• # adhérent != client

    Posté par . En réponse au journal De la difficulté de faire vivre une association. Évalué à 7.

    Bonjour,
    apparemment il y a un paquet de collectifs qui souffrent plus ou moins du même mal.
    Il y a plusieurs degrés d'investissements dans une asso ou tout collectif organisé (syndicat, parti politique, conseil municipal...).

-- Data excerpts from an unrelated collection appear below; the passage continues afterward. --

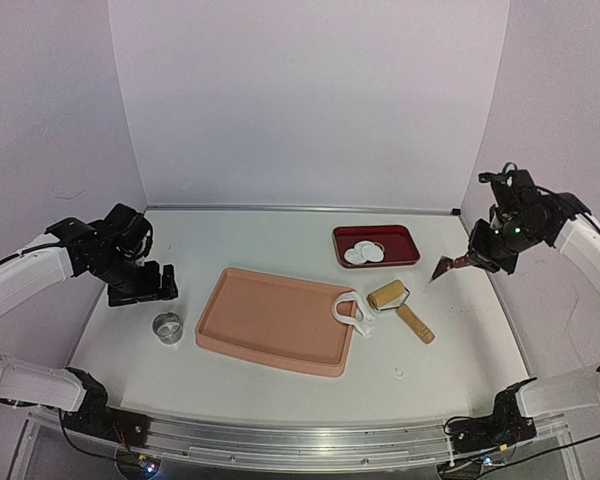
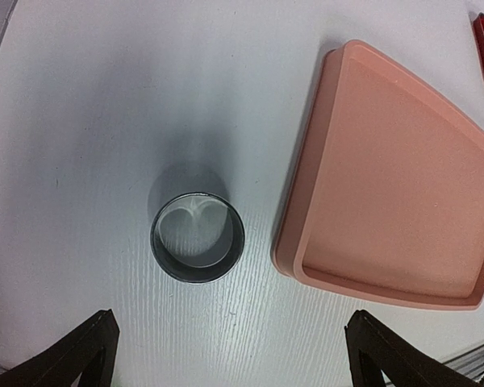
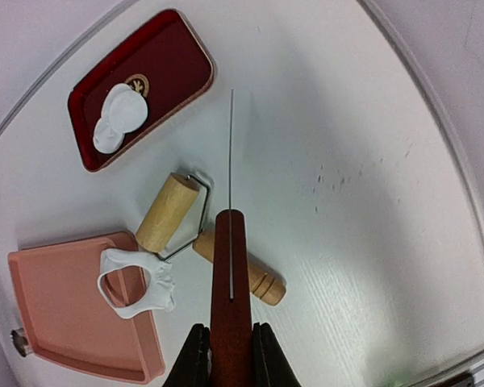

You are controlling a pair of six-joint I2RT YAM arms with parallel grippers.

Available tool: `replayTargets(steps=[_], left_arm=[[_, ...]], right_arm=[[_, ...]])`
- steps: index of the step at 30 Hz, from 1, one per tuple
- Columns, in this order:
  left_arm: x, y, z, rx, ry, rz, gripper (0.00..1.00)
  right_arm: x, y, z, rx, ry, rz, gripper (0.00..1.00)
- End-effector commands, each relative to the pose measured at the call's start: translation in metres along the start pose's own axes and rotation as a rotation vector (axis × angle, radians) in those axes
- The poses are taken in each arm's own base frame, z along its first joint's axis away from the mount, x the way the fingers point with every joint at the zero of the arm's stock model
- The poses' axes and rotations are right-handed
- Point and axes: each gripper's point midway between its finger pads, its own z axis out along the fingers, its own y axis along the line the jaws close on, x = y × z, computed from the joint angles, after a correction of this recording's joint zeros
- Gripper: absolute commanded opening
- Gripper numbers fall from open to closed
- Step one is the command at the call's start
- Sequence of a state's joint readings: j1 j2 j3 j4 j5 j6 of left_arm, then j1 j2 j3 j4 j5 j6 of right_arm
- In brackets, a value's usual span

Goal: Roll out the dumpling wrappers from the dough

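- White counter [image 1: 280, 235] is enclosed by pale walls.
- Round dumpling wrappers [image 1: 364, 252] are seen overlapping in a dark red tray [image 1: 402, 245] at the far right.
- Holed dough scrap [image 1: 348, 310] is draped over the right rim of a pink tray [image 1: 270, 315], just beside a wooden roller [image 1: 400, 308].
- Scraper [image 3: 230, 266] is clenched by its brown handle in the jaws of the right gripper [image 3: 230, 355], above the counter.
- Metal ring cutter [image 2: 198, 236] is seen below the left gripper [image 2: 230, 347], whose jaws are spread wide with nothing grasped.

White table [image 1: 280, 240] bears pink tray [image 1: 270, 315], red tray [image 1: 402, 246], ring cutter [image 1: 167, 327], rolling pin [image 1: 400, 308].
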State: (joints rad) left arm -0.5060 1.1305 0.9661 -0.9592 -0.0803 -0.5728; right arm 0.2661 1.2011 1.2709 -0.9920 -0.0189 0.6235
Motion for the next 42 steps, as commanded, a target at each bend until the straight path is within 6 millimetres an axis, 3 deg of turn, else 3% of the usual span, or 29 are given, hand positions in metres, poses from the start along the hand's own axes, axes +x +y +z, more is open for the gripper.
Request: replayTargets(steps=[1,8,13,18,22,28,31,34,40,42], left_arm=[[-0.005,-0.005,-0.005,0.028,-0.034,0.022,1.00],[-0.003,-0.007,-0.004,0.031,-0.029,0.028,1.00],[-0.002,-0.009,-0.004,0.030,-0.027,0.035,1.00],[-0.001,-0.009,-0.004,0.024,-0.024,0.039,1.00],[-0.001,-0.009,-0.005,0.025,-0.031,0.042,1.00],[-0.001,-0.010,-0.005,0.023,-0.034,0.048,1.00],[-0.001,-0.011,-0.005,0.026,-0.034,0.051,1.00],[-0.001,-0.011,-0.005,0.029,-0.032,0.053,1.00],[-0.001,-0.012,-0.006,0.033,-0.036,0.055,1.00],[0.000,-0.013,-0.007,0.035,-0.036,0.056,1.00]], right_arm=[[0.009,0.011,0.009,-0.201,0.035,0.234,0.00],[0.023,-0.009,0.037,-0.230,0.062,0.354,0.00],[0.038,-0.035,0.049,-0.183,0.077,0.401,0.00],[0.075,-0.063,0.066,-0.117,0.133,0.453,0.00],[0.100,-0.085,0.067,-0.023,0.161,0.452,0.00],[0.123,-0.116,0.060,0.124,0.190,0.406,0.22],[0.128,-0.119,0.059,0.138,0.199,0.398,0.29],[0.129,-0.123,0.055,0.155,0.191,0.396,0.46],[0.129,-0.124,0.048,0.162,0.187,0.384,0.52],[0.128,-0.126,0.044,0.174,0.185,0.378,0.59]])
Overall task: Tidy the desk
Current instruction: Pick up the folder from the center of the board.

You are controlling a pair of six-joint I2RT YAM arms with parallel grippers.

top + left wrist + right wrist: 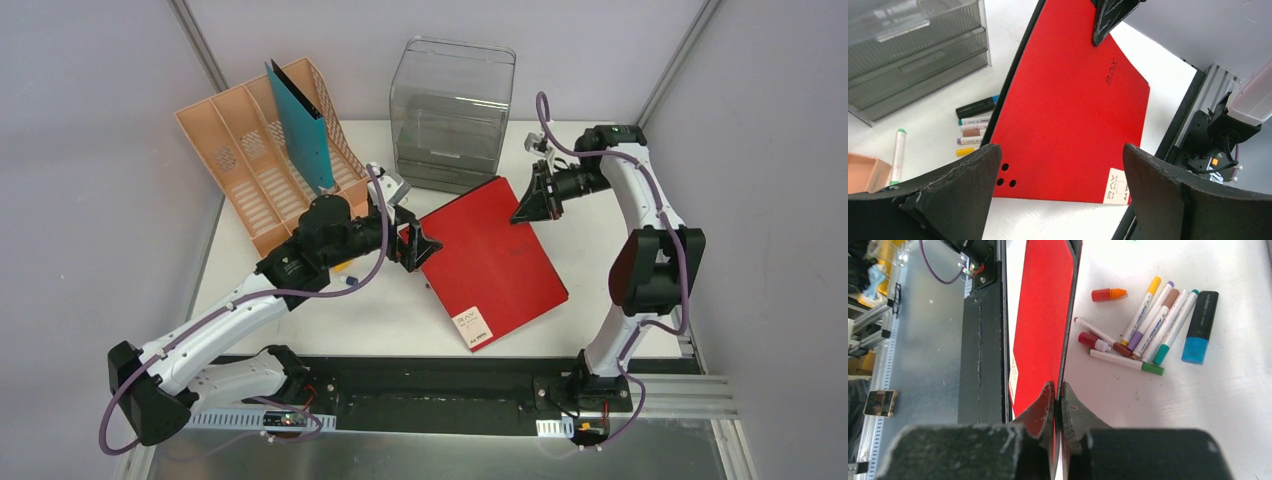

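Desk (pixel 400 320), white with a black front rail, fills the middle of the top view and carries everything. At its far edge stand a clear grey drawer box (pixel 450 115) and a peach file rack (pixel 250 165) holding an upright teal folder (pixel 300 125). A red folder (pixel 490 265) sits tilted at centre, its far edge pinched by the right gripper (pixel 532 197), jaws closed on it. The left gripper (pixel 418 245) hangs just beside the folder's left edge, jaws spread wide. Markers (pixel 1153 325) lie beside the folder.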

    Il faut identifier quelle est la raison principale qu'on souhaite "promouvoir" qui pousse à adhérer. Si on est perçu comme "fournisseur de service" au sens large, en gros on a plus de chance d'attirer des "adhérents-clients" que des "adhérents-militants".
    Parmi les adhérents-clients il y a un petit nombre de parasites, qui pensent que la faible contribution qu'ils amènent leur donne tous les droits (on en rencontre souvent dans des assos sportives type salle de muscu). Ce sont des individualistes bouffeurs de temps et d'énergie, capables d'épuiser rapidement les meilleures volontés, qui confondent une asso de bénévoles avec une société commerciale, la parade c'est de leur rendre leur cotisation et les mettre dehors.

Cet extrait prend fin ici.